• WHAT THE EXERCISE ASKS: Could you copy each line of the entries that contains "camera"?
── THE DATA ──
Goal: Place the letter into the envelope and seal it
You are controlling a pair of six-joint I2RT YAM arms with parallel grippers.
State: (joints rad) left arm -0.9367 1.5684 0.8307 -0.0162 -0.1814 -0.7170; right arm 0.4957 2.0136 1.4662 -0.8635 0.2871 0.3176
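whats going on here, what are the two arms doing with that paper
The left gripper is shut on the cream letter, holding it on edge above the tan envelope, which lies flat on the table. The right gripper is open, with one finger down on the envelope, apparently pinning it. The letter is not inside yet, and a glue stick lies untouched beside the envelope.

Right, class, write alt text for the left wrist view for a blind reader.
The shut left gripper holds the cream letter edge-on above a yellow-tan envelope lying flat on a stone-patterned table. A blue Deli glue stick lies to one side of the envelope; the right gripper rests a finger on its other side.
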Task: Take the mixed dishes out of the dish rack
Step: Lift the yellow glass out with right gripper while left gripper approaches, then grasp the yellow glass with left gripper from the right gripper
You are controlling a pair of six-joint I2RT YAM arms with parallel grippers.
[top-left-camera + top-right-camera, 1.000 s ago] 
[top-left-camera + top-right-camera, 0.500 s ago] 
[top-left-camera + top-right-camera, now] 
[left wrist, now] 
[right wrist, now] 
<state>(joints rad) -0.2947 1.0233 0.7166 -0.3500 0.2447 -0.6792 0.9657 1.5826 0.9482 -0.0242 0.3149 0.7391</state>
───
• RESPONSE BOX:
[top-left-camera + top-right-camera, 1.000 s ago] 
[top-left-camera + top-right-camera, 0.500 s ago] 
[top-left-camera + top-right-camera, now] 

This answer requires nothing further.